- _Problem statement_
A complete, exact copy of the data is the required answer.

Start of Extracted data

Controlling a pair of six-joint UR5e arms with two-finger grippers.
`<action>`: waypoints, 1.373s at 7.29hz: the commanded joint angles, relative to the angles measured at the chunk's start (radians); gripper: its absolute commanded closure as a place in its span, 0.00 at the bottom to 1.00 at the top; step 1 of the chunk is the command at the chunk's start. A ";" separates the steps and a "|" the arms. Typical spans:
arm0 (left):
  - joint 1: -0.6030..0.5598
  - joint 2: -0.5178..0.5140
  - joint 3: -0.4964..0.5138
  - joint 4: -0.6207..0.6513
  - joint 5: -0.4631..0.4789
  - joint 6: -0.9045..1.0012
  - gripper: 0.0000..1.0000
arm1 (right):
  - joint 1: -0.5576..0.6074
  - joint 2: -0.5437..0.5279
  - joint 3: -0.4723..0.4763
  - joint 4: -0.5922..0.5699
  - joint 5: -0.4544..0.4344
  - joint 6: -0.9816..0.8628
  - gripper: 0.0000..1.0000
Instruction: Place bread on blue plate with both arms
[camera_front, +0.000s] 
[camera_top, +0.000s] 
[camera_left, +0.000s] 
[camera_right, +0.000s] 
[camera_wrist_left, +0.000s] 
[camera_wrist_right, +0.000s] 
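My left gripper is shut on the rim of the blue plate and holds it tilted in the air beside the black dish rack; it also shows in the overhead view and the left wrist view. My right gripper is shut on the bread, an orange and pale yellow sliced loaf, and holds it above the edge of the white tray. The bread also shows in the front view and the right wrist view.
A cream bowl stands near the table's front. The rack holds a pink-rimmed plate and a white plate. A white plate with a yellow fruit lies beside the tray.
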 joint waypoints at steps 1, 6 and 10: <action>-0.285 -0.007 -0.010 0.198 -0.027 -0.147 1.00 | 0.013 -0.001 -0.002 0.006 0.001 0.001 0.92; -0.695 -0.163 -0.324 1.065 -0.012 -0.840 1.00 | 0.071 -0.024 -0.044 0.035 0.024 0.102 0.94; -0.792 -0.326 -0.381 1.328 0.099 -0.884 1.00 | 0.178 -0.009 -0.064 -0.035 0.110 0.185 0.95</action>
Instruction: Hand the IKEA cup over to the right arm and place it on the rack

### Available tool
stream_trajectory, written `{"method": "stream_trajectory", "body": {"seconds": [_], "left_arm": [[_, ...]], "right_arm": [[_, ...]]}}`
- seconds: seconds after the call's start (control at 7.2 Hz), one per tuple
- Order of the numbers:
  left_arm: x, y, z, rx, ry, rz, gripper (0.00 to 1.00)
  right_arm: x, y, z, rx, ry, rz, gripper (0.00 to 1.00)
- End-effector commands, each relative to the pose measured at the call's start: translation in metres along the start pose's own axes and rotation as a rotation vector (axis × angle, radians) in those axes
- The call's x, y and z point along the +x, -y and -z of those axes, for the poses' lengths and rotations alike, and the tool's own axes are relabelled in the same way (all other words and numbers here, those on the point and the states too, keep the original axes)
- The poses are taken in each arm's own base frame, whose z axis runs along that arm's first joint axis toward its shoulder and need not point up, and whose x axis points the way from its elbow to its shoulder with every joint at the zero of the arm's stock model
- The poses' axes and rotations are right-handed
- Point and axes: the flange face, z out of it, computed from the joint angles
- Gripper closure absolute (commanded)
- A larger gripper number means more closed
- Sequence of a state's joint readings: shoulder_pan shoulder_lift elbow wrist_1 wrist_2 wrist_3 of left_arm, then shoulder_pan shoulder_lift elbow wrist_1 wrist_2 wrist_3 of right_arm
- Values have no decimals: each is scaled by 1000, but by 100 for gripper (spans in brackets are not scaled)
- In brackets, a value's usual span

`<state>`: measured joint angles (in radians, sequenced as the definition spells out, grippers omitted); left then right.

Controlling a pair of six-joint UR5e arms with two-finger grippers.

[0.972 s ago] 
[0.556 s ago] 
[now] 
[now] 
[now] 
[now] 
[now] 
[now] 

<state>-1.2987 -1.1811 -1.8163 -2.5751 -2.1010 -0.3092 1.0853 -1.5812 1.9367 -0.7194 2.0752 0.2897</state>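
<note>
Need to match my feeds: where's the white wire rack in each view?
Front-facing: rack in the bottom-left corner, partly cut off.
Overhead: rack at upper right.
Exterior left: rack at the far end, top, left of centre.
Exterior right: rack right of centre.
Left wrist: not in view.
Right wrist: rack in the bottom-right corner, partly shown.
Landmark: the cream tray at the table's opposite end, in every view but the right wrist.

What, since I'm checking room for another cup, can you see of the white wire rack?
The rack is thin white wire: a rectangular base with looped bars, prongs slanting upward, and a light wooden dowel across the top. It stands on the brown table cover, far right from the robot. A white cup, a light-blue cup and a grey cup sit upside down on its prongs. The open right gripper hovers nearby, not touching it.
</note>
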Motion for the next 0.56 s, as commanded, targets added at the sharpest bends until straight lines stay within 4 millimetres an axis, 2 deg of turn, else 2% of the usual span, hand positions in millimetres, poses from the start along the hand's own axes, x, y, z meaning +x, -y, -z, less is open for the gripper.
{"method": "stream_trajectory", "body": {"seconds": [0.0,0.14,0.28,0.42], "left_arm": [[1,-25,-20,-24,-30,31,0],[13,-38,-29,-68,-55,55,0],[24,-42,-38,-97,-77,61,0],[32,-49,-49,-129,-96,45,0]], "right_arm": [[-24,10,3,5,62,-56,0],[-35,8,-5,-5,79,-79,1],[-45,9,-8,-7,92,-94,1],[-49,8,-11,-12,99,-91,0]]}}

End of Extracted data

- _Response for this exercise_
Controlling a pair of six-joint UR5e arms with two-finger grippers.
`<action>`: waypoints, 1.373s at 7.29hz: the commanded joint angles, relative to the angles measured at the chunk's start (radians); gripper: its absolute commanded closure as a place in its span, 0.00 at the bottom to 1.00 at the top; step 1 of the chunk is the command at the chunk's start. A ";" separates the steps and a "|" the arms. Typical spans:
arm0 (left):
  - joint 1: -0.6030..0.5598
  - joint 2: -0.5178..0.5140
  - joint 3: -0.4964..0.5138
  - joint 4: -0.6207..0.6513
  - joint 5: -0.4631..0.4789
  - joint 6: -0.9045..1.0012
  - gripper: 0.0000..1.0000
arm1 (right):
  - joint 1: -0.5576..0.6074
  - joint 2: -0.5437..0.5279
  - joint 3: -0.4723..0.4763
  - joint 4: -0.5922..0.5699
  - joint 5: -0.4544..0.4344
  - joint 6: -0.9816..0.8628
  - gripper: 0.0000..1.0000
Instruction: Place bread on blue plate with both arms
[camera_front, +0.000s] 
[camera_top, +0.000s] 
[camera_left, +0.000s] 
[camera_right, +0.000s] 
[camera_wrist_left, +0.000s] 
[camera_wrist_right, +0.000s] 
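My left gripper is shut on the rim of the blue plate and holds it tilted in the air beside the black dish rack; it also shows in the overhead view and the left wrist view. My right gripper is shut on the bread, an orange and pale yellow sliced loaf, and holds it above the edge of the white tray. The bread also shows in the front view and the right wrist view.
A cream bowl stands near the table's front. The rack holds a pink-rimmed plate and a white plate. A white plate with a yellow fruit lies beside the tray.
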 joint waypoints at steps 1, 6 and 10: <action>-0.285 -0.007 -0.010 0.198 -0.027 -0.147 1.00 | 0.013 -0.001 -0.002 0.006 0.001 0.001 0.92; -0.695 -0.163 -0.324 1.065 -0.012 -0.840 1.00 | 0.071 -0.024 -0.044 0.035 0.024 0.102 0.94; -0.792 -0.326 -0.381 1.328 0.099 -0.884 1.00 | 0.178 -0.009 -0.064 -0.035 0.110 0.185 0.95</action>
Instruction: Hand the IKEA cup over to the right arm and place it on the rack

### Available tool
stream_trajectory, written `{"method": "stream_trajectory", "body": {"seconds": [_], "left_arm": [[_, ...]], "right_arm": [[_, ...]]}}`
- seconds: seconds after the call's start (control at 7.2 Hz), one per tuple
- Order of the numbers:
  left_arm: x, y, z, rx, ry, rz, gripper (0.00 to 1.00)
  right_arm: x, y, z, rx, ry, rz, gripper (0.00 to 1.00)
- End-effector commands, each relative to the pose measured at the call's start: translation in metres along the start pose's own axes and rotation as a rotation vector (axis × angle, radians) in those axes
- The call's x, y and z point along the +x, -y and -z of those axes, for the poses' lengths and rotations alike, and the tool's own axes are relabelled in the same way (all other words and numbers here, those on the point and the states too, keep the original axes)
- The poses are taken in each arm's own base frame, whose z axis runs along that arm's first joint axis toward its shoulder and need not point up, and whose x axis points the way from its elbow to its shoulder with every joint at the zero of the arm's stock model
- The poses' axes and rotations are right-handed
- Point and axes: the flange face, z out of it, computed from the joint angles
- Gripper closure absolute (commanded)
- A larger gripper number means more closed
- Sequence of a state's joint readings: shoulder_pan shoulder_lift elbow wrist_1 wrist_2 wrist_3 of left_arm, then shoulder_pan shoulder_lift elbow wrist_1 wrist_2 wrist_3 of right_arm
- Values have no decimals: each is scaled by 1000, but by 100 for gripper (spans in brackets are not scaled)
- In brackets, a value's usual span

`<state>`: measured joint angles (in radians, sequenced as the definition spells out, grippers omitted); left then right.

Controlling a pair of six-joint UR5e arms with two-finger grippers.

[0.972 s ago] 
[0.556 s ago] 
[now] 
[now] 
[now] 
[now] 
[now] 
[now] 

<state>-1.2987 -1.1811 -1.8163 -2.5751 -2.1010 -0.3092 1.0853 -1.5812 1.9367 -0.7194 2.0752 0.2897</state>
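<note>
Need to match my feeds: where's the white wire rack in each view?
Front-facing: rack in the bottom-left corner, partly cut off.
Overhead: rack at upper right.
Exterior left: rack at the far end, top, left of centre.
Exterior right: rack right of centre.
Left wrist: not in view.
Right wrist: rack in the bottom-right corner, partly shown.
Landmark: the cream tray at the table's opposite end, in every view but the right wrist.

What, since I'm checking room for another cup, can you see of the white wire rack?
The rack is thin white wire: a rectangular base with looped bars, prongs slanting upward, and a light wooden dowel across the top. It stands on the brown table cover, far right from the robot. A white cup, a light-blue cup and a grey cup sit upside down on its prongs. The open right gripper hovers nearby, not touching it.
</note>
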Motion for the next 0.56 s, as commanded, targets added at the sharpest bends until straight lines stay within 4 millimetres an axis, 2 deg of turn, else 2% of the usual span, hand positions in millimetres, poses from the start along the hand's own axes, x, y, z meaning +x, -y, -z, less is open for the gripper.
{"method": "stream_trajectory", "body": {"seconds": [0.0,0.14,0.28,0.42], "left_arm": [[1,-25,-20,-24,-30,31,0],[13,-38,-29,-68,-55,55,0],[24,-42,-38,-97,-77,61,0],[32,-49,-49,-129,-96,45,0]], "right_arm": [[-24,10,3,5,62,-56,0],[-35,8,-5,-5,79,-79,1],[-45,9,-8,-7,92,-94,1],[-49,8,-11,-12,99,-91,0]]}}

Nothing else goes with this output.